## WHAT YOU HAVE TO DO
Print the data verbatim. Leave every image out.

## DATA
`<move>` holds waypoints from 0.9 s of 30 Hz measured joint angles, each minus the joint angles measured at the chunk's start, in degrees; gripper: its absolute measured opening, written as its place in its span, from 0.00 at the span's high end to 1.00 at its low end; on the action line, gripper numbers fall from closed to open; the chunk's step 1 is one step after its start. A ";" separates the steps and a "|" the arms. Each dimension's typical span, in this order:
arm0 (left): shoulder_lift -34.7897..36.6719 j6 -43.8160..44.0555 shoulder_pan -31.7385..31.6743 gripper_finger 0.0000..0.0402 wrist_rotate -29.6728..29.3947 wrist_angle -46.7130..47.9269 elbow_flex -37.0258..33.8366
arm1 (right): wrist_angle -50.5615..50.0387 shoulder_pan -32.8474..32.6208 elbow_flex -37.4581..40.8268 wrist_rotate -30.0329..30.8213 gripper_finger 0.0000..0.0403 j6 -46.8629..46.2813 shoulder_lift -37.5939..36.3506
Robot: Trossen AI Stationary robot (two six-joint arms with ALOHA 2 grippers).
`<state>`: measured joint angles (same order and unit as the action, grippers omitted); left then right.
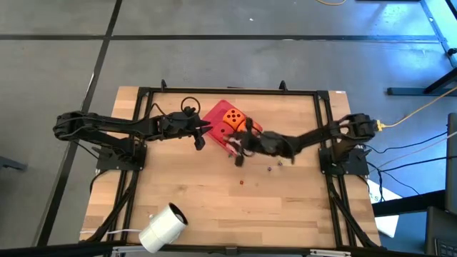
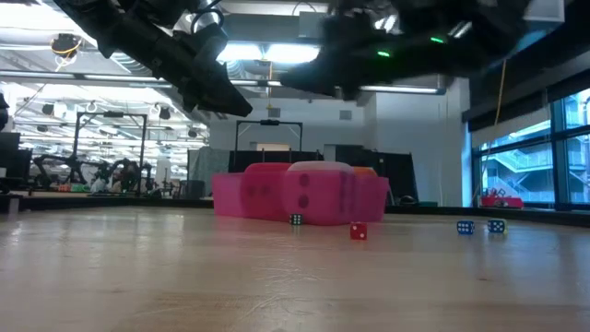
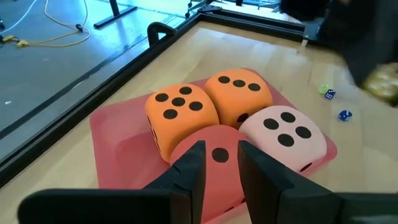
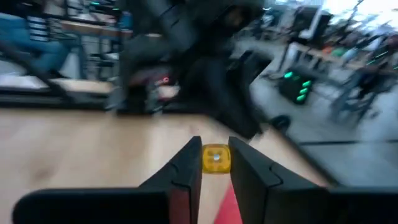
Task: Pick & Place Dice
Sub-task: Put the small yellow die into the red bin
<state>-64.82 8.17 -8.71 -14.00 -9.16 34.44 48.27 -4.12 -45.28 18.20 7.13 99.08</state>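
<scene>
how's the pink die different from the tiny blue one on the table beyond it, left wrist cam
The pink die is far larger than the small blue die. The pink die is pale pink with dark pips, four on top; the blue die is blue with white pips. The pink die sits on the red tray against the orange dice, while the blue die lies alone on the bare wood. Both are cubes resting flat.

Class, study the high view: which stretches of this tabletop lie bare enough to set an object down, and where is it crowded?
Bare wood lies between the white roll and the small dice. It is crowded at the red tray, between the left gripper and right gripper.
</scene>
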 joint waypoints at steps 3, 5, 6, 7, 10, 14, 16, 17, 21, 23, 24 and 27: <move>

## THE ANSWER
`<move>` holds waypoints from 0.9 s of 30 Hz measured joint angles, each minus the joint angles measured at the chunk's start, in degrees; gripper: its absolute measured opening, written as its place in its span, from 0.00 at the span's high end to 1.00 at its low end; on the action line, gripper numbers fall from closed to open; the chunk's step 1 is one step after its start. A ";" separates the steps and a "|" the arms. Each dimension's typical span, in this order:
arm0 (left): shoulder_lift -34.7897..36.6719 j6 -43.8160..44.0555 shoulder_pan -31.7385..31.6743 gripper_finger 0.0000..0.0402 wrist_rotate -29.6728..29.3947 wrist_angle -46.7130..47.9269 elbow_flex -37.0258..33.8366
arm1 (right): wrist_angle -50.5615..50.0387 shoulder_pan -32.8474..32.6208 elbow_flex -37.4581..40.8268 wrist_rotate -30.0329..30.8213 gripper_finger 0.0000..0.0403 j6 -46.8629..46.2813 shoulder_lift -37.5939..36.3506
Robot: Trossen AI Stationary robot (two six-joint arms with ALOHA 2 grippers).
`<state>`: measured joint angles (same order and unit as the action, grippers omitted); left then right.
Task: Pick & Place Dice
Sub-task: Put the small yellow die into the red bin
<state>-64.82 8.17 -8.71 -14.00 -9.16 34.44 48.27 -4.12 -45.28 18.20 7.13 99.08</state>
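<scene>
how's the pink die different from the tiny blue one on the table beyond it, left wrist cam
The pink die is far larger than the small blue die. The pink die is pale pink with dark pips, four on top; the blue die is blue with white pips. The pink die sits on the red tray against the orange dice, while the blue die lies alone on the bare wood. Both are cubes resting flat.

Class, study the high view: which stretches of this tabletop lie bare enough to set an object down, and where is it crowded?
Bare wood lies between the white roll and the small dice. It is crowded at the red tray, between the left gripper and right gripper.
</scene>
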 joint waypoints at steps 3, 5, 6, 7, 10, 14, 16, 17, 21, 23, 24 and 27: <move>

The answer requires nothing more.